> _PROBLEM DESCRIPTION_
The answer is the full set of records, given again exactly and without images.

————————

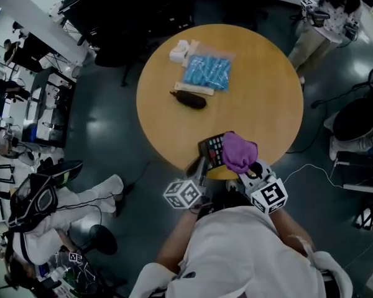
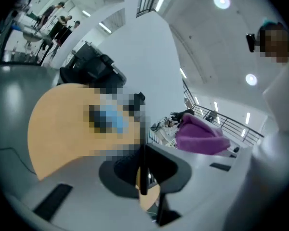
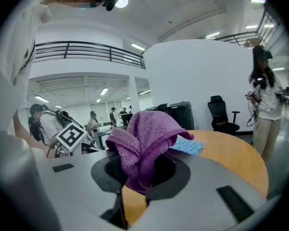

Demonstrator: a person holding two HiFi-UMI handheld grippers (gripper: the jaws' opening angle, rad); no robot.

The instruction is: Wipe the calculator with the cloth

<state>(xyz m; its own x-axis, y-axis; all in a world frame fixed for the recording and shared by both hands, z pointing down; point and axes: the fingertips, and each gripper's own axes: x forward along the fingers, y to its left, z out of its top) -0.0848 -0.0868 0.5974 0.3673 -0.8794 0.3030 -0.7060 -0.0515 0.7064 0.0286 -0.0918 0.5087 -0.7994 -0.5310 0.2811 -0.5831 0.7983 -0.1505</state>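
Observation:
Over the near edge of the round wooden table (image 1: 261,92) the black calculator (image 1: 212,149) is held up, keys facing up. My left gripper (image 1: 198,165) is shut on its near left edge; in the left gripper view that edge shows as a thin dark strip between the jaws of the left gripper (image 2: 142,177). The purple cloth (image 1: 239,152) lies bunched against the calculator's right side, with my right gripper (image 1: 252,168) shut on it. In the right gripper view the cloth (image 3: 144,138) spills up out of the jaws of the right gripper (image 3: 137,177).
Farther back on the table lie a blue packet (image 1: 206,72), a white strip (image 1: 196,89), a black oblong thing (image 1: 191,99) and small white pieces (image 1: 181,51). A person stands at the upper right (image 1: 326,17); another sits at the lower left (image 1: 56,210). Dark chairs (image 1: 130,17) stand behind the table.

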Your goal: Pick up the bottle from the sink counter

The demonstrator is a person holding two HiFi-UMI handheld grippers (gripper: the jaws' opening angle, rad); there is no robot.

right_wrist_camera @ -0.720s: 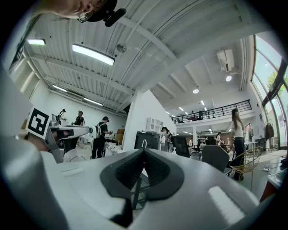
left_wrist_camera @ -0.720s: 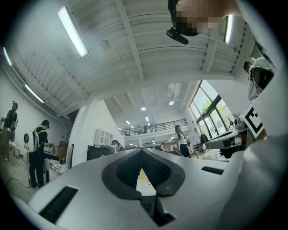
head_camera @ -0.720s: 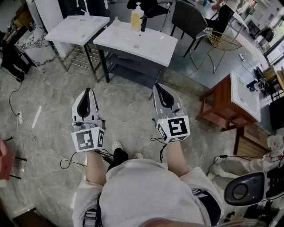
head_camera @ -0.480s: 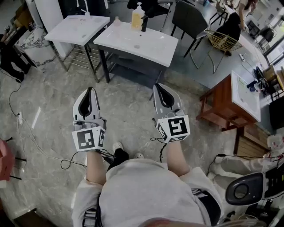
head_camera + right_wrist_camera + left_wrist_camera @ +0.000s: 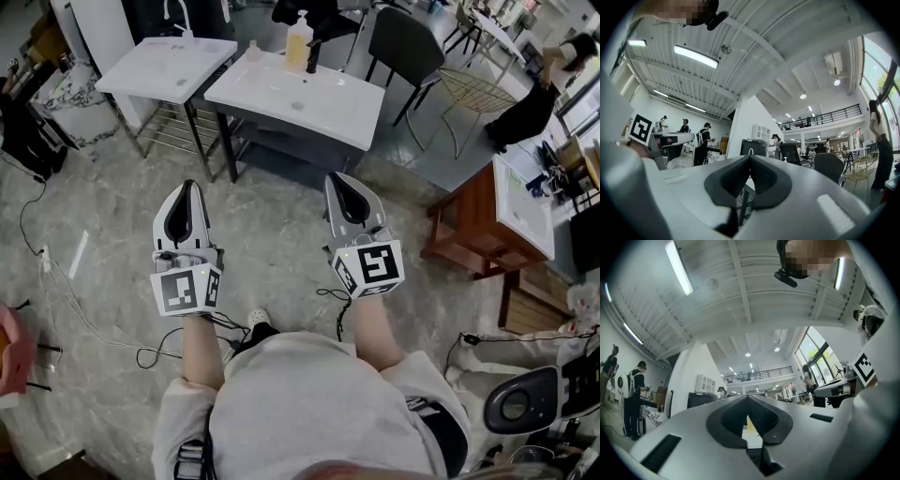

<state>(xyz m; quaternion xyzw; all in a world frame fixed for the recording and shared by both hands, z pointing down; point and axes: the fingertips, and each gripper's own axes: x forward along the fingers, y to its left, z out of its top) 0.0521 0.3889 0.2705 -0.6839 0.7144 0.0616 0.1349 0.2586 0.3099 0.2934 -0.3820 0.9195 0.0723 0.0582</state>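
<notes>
the sink counter (image 5: 347,112) sits slightly lower and nearer in the head view than a moment ago, so the person seems to be walking up to it, though it looks out of reach for now. the left gripper (image 5: 186,187) and right gripper (image 5: 339,179) hang over the floor, well short of the counter. each has its jaws pressed together, empty. the yellowish pump bottle (image 5: 298,42) stands untouched at the counter's back edge, beside the black tap (image 5: 313,58).
</notes>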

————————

> _ANSWER FOR THE TASK_
Demonstrator: a person holding two HiFi-UMI handheld grippers (gripper: the jaws' opening angle, rad); no robot.

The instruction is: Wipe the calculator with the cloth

<state>(xyz m; its own x-axis, y-axis; all in a world frame fixed for the recording and shared by both hands, z pointing down; point and axes: the fingertips, and each gripper's own axes: x forward along the fingers, y to its left, z out of its top) -0.0848 -0.0868 0.5974 0.3673 -0.8794 0.3030 -0.7060 -0.0515 0.7064 0.0286 -0.0918 0.5087 -0.7994 -0.5310 0.2811 -0.5831 0.7983 -0.1505</state>
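Observation:
Over the near edge of the round wooden table (image 1: 261,92) the black calculator (image 1: 212,149) is held up, keys facing up. My left gripper (image 1: 198,165) is shut on its near left edge; in the left gripper view that edge shows as a thin dark strip between the jaws of the left gripper (image 2: 142,177). The purple cloth (image 1: 239,152) lies bunched against the calculator's right side, with my right gripper (image 1: 252,168) shut on it. In the right gripper view the cloth (image 3: 144,138) spills up out of the jaws of the right gripper (image 3: 137,177).
Farther back on the table lie a blue packet (image 1: 206,72), a white strip (image 1: 196,89), a black oblong thing (image 1: 191,99) and small white pieces (image 1: 181,51). A person stands at the upper right (image 1: 326,17); another sits at the lower left (image 1: 56,210). Dark chairs (image 1: 130,17) stand behind the table.
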
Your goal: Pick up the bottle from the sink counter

The demonstrator is a person holding two HiFi-UMI handheld grippers (gripper: the jaws' opening angle, rad); there is no robot.

right_wrist_camera @ -0.720s: 
left_wrist_camera @ -0.720s: 
head_camera @ -0.720s: 
head_camera @ -0.480s: 
head_camera + right_wrist_camera + left_wrist_camera @ +0.000s: 

<state>(xyz m; quaternion xyzw; all in a world frame fixed for the recording and shared by both hands, z pointing down; point and axes: the fingertips, and each gripper's own axes: x forward along the fingers, y to its left, z out of its top) 0.0521 0.3889 0.2705 -0.6839 0.7144 0.0616 0.1349 0.2586 0.3099 0.2934 -0.3820 0.9195 0.0723 0.0582</state>
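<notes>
the sink counter (image 5: 347,112) sits slightly lower and nearer in the head view than a moment ago, so the person seems to be walking up to it, though it looks out of reach for now. the left gripper (image 5: 186,187) and right gripper (image 5: 339,179) hang over the floor, well short of the counter. each has its jaws pressed together, empty. the yellowish pump bottle (image 5: 298,42) stands untouched at the counter's back edge, beside the black tap (image 5: 313,58).
</notes>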

The answer contains nothing further.